• **What is required**:
Provide an exact copy of the data, excluding the images.

• **The data**:
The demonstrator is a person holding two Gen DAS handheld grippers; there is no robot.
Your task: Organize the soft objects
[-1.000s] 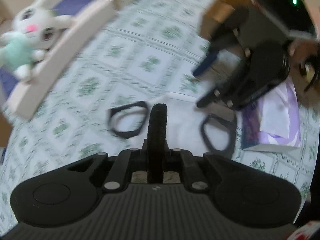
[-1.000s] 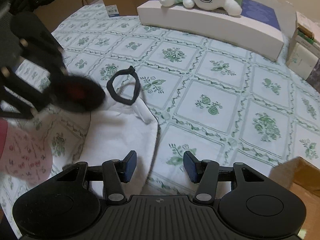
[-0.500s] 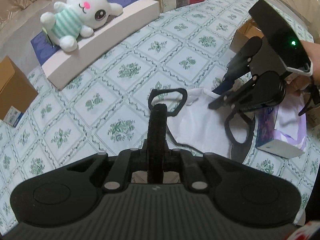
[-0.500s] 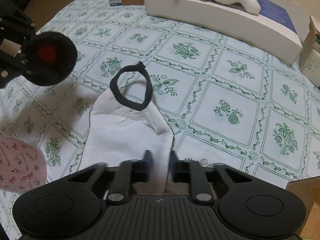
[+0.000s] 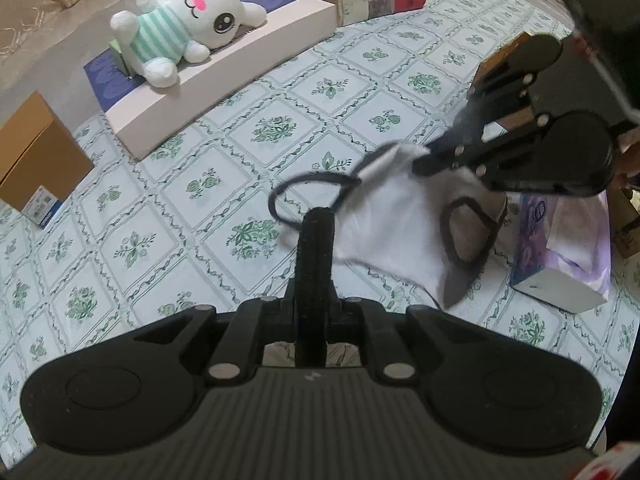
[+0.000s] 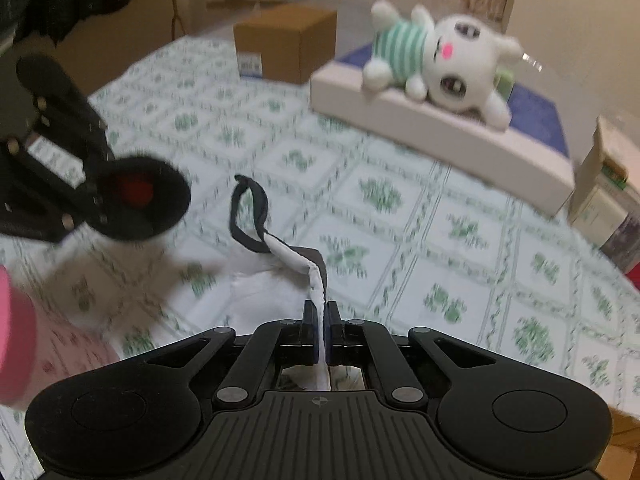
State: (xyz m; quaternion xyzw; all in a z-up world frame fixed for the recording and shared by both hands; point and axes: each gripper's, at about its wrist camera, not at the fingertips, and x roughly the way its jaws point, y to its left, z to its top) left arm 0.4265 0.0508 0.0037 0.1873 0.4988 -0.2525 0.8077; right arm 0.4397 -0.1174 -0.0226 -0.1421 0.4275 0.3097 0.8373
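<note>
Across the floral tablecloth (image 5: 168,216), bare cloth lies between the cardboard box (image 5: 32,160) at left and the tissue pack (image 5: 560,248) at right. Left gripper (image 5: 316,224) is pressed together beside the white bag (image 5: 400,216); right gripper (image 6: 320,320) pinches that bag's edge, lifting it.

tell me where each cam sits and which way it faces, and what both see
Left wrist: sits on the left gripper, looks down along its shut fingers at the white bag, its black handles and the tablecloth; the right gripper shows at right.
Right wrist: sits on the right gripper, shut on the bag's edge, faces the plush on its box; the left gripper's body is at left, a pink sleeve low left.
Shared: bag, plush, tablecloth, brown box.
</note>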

• **Exercise solution**:
The demonstrator is a person holding two Gen DAS handheld grippers; there is no robot.
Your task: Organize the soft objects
[-1.000s] 
[-1.000s] 
[-0.500s] 
[-0.500s] 
[+0.000s] 
[+0.000s] 
State: (xyz m; quaternion xyzw; all in a z-up world frame fixed for the recording and shared by both hands; point and axes: each gripper's, at about its wrist camera, not at the fingertips, and x roughly the way its jaws point, y to its left, z to its top) left arm 0.4265 0.0508 0.0037 0.1873 0.4988 -0.2525 0.8077; right arm 0.4397 -0.1174 -0.0226 -0.1421 0.4275 0.3097 0.8373
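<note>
Across the floral tablecloth (image 5: 168,216), bare cloth lies between the cardboard box (image 5: 32,160) at left and the tissue pack (image 5: 560,248) at right. Left gripper (image 5: 316,224) is pressed together beside the white bag (image 5: 400,216); right gripper (image 6: 320,320) pinches that bag's edge, lifting it.

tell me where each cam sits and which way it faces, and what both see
Left wrist: sits on the left gripper, looks down along its shut fingers at the white bag, its black handles and the tablecloth; the right gripper shows at right.
Right wrist: sits on the right gripper, shut on the bag's edge, faces the plush on its box; the left gripper's body is at left, a pink sleeve low left.
Shared: bag, plush, tablecloth, brown box.
</note>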

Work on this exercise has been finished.